According to the National Weather Service, the average temperature last month in Phoenix was 66 degrees, tying a record set in 1991. The Valley is also coming off its hottest-ever December (62.3 degrees), October (84.5), September (94.6) and June (97).


March, however, is off to a cooler start. Through three full days of the month, Phoenix is averaging 66.2 degrees, which would be tied for the 20th-highest in history. Things will warm up as the month progresses, of course, but record-high temperatures aren’t expected to continue, according to NWS meteorologist Alicia Ryan.

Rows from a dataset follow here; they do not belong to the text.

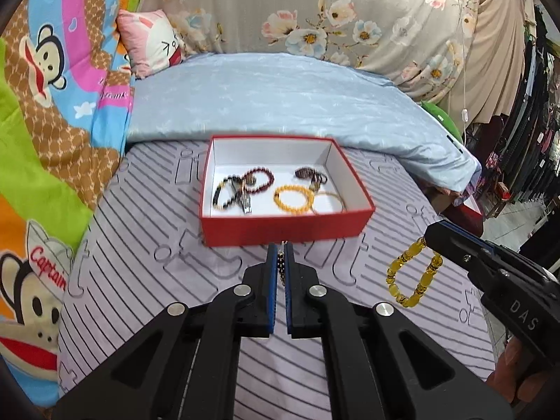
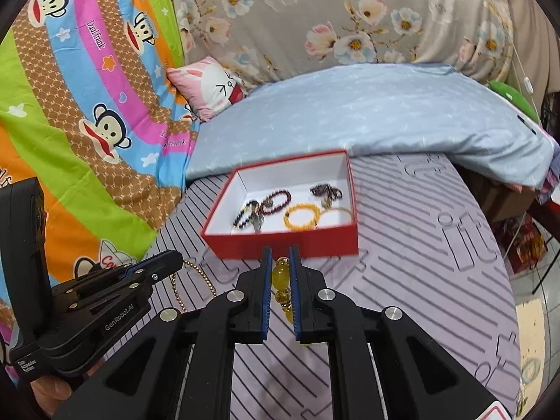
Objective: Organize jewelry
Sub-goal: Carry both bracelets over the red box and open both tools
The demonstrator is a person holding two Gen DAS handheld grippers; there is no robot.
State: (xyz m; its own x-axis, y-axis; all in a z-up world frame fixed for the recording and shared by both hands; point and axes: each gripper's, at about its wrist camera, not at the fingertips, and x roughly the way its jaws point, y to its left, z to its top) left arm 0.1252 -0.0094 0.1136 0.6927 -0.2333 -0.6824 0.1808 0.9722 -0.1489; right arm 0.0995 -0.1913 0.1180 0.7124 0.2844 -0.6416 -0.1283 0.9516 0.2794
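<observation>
Left hand-held gripper (image 1: 280, 250) pinches, apparently, bead chain (image 2: 178, 288); right (image 2: 280, 253) clamps yellow bracelet (image 1: 413, 276).

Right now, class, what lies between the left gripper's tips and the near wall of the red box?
Only bare striped bedcover lies between the left gripper and the red box; the left wrist view shows it.

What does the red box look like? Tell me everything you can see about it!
The red box is a shallow rectangular tray with no lid on it, red outside and white inside, and looks like cardboard. It sits flat and open on the striped lilac sheet, just in front of a pale blue quilt. Several bead bracelets lie on its floor: dark ones to the left, a dark red one, an orange one and a thin pale ring. Neither gripper touches it.
</observation>
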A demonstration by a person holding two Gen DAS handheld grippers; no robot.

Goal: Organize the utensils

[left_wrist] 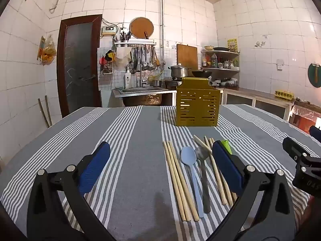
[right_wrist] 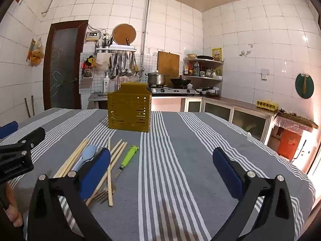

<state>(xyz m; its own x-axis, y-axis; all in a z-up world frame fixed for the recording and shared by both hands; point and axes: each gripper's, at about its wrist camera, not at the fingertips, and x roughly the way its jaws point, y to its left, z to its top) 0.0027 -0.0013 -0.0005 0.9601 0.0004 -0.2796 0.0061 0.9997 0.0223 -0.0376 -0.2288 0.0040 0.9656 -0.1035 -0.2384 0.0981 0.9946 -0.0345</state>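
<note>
- We see our left gripper (left_wrist: 160, 156) spread wide over the striped tablecloth (left_wrist: 130, 140), nothing between its blue pads (left_wrist: 94, 166).
- Our right gripper (right_wrist: 161, 162) is spread just as wide, pads clear of everything; in the left wrist view it shows at the right edge.
- The utensils lie in a loose row near the table's near edge, roughly midway along it, handles toward us.
- From the left: a bundle of wooden chopsticks (left_wrist: 178, 180), a light blue spoon (left_wrist: 189, 160), a dark metal spoon (left_wrist: 201, 156) just beside it, then more chopsticks (right_wrist: 117, 160), one crossing over the others.
- A green-handled tool (right_wrist: 129, 156) lies at the right end of the row, apart from the chopsticks.
- A fork's tines (right_wrist: 102, 196) show under the chopsticks in the right wrist view.
- The yellow slotted holder (left_wrist: 196, 108) stands upright toward the table's far edge, well apart from the row.
- A hand (right_wrist: 12, 210) shows at that view's lower left corner.
</note>
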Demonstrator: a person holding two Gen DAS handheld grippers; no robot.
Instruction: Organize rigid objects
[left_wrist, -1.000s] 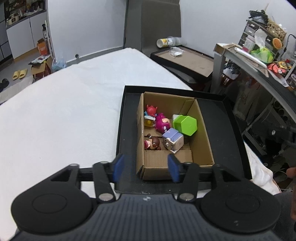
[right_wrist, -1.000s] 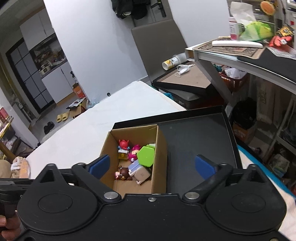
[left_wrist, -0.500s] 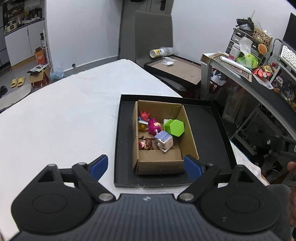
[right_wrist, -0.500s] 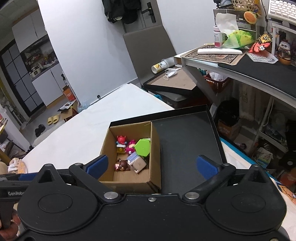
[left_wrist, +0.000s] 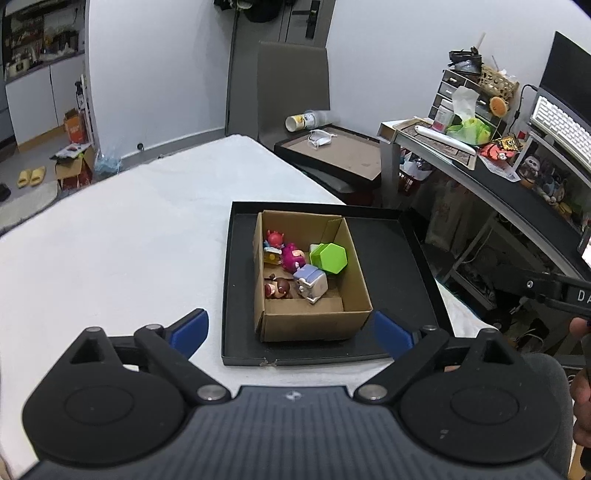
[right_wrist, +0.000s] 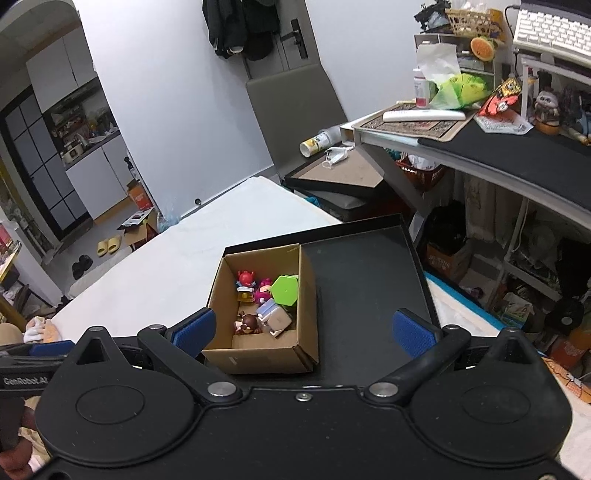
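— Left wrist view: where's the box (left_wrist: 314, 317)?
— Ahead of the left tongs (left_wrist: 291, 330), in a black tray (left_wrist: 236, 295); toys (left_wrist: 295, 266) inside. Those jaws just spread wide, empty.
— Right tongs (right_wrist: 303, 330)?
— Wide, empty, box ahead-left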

Until mid-March, the Valley will rotate from “a cooldown to a warm-up period,” Ryan said. In mid-March, Phoenix will start seeing “more of a prolonged warmer period rather than flopping back and forth between cold and warm,” with temperatures in the mid-to-high-70s.

It’d have to heat up a lot to catch the hottest Marches in Phoenix history. The hottest was March 2004, with an average temperature of 72.3 degrees. Next was 2015, by just a hair — it sat at 72.2 degrees.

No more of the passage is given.